This is an old thread … BMS threading model has changed a lot (with move to DX11 and a whole new graphics engine in 4.35)… and also Windows threading model has changed a lot since ca. 2017. (Eg. starting with 20H1 apparently timeBeginPeriod no longer has crappy system-wide side effects… hooray for that.)
BUT if you have a 4-core cpu (or 2-core w/ HT) … imo it may still make sense to run BMS on 3 logical cores, and leave the 4th core open for the OS and graphics driver etc to do work without preempting BMS threads.

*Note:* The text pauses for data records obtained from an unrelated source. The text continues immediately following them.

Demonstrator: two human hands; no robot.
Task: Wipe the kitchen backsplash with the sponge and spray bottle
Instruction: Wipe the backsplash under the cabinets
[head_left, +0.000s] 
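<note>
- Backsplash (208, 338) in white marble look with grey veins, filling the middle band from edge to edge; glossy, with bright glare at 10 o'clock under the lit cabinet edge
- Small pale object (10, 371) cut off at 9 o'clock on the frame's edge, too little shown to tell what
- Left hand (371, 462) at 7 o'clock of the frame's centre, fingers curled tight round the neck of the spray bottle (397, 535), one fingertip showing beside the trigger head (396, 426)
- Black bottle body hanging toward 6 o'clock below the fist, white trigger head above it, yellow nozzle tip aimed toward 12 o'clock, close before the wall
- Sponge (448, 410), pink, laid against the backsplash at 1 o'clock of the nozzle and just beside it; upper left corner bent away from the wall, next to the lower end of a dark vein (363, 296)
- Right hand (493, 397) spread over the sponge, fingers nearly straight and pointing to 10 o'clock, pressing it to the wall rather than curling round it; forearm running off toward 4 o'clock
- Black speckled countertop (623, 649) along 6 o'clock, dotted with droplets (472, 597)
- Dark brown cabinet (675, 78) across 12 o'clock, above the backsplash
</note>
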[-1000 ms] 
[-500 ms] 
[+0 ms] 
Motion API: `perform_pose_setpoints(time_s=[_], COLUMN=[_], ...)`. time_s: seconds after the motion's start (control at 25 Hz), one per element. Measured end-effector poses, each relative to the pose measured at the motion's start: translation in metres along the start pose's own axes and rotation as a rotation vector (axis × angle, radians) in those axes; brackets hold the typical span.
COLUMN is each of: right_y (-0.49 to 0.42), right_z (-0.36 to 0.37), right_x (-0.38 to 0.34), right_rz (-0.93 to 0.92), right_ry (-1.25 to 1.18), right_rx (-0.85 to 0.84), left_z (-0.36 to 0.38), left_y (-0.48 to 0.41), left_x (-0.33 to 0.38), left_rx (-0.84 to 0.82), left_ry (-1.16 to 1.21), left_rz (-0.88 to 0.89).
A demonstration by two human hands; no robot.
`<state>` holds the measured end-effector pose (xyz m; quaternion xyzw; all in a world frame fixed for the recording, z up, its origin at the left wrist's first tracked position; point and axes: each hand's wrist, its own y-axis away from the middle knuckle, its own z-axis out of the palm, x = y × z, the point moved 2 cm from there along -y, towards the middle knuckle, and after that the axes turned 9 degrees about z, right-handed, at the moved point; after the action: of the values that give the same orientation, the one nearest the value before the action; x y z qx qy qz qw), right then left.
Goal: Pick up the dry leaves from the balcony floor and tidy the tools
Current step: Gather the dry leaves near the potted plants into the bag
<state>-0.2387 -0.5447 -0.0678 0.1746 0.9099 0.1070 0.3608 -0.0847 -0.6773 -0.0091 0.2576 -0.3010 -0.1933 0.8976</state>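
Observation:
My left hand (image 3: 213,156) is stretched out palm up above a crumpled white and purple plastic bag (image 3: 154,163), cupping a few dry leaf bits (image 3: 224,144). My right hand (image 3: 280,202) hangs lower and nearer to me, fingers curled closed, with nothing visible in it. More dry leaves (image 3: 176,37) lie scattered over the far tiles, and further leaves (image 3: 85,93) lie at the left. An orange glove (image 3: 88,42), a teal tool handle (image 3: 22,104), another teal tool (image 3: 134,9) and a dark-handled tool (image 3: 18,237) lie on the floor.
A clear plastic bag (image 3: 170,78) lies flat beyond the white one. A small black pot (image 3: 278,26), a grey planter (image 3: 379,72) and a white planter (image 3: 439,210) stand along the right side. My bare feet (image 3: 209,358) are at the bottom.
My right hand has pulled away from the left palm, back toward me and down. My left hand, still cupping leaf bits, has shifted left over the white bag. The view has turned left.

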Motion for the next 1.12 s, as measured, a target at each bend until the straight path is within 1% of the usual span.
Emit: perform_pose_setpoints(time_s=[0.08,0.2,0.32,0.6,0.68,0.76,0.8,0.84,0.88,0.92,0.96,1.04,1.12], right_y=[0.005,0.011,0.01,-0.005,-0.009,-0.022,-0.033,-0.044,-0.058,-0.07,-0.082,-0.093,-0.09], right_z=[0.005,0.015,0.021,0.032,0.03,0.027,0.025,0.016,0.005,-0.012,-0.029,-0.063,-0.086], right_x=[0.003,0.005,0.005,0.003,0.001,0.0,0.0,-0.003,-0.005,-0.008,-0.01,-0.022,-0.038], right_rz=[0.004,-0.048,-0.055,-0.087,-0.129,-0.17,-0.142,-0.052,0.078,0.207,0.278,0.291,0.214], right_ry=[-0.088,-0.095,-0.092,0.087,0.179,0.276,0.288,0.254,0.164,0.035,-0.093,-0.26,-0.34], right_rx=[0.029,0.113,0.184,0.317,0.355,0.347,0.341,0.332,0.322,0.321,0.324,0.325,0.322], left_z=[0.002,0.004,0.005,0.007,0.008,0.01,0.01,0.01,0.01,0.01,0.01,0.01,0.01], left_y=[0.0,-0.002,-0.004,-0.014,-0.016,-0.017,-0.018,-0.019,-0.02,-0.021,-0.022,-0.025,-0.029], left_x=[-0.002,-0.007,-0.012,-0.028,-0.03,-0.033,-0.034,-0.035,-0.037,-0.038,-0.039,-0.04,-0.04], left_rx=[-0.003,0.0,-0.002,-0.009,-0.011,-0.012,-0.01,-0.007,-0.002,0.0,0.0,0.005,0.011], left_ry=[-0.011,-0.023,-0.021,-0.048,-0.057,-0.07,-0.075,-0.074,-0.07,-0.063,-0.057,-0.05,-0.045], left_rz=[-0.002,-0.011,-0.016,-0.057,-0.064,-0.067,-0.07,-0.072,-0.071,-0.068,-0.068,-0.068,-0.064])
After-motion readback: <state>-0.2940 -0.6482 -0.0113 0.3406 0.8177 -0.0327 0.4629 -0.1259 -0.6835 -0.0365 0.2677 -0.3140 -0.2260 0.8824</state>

(The OS drives a couple of high-pri usermode threads … for things like input-dispatching, and for DWM sending frames to the graphics device… probably audio and networking stuff too. Seems maybe worthwhile to let the OS have a free core, to deal with all that…)
Anyway… if you have just 2 cores, it’s def not worth further constraining down to 1. And if you have 6 or more, probably not worth messing with process affinities or priorities.
But with 4-cores, I think this is still worth trying.
@start "BMS" /high /affinity 0x0E "C:\Falcon BMS 4.35\Bin\x64\Falcon BMS.exe"
;; 0x0E == 0000_1110 in binary
If 4-cores-with-HT… then I recommend either during HT off in the BIOS… or, constraining BMS to 3 cores (but! remember to use just the odd or even numbered cores… you definitely don’t want to squeeze 2 BMS threads into a single physical cpu core… hyperthreading is mostly a sham, especially for threads that are heavy on memory I/O).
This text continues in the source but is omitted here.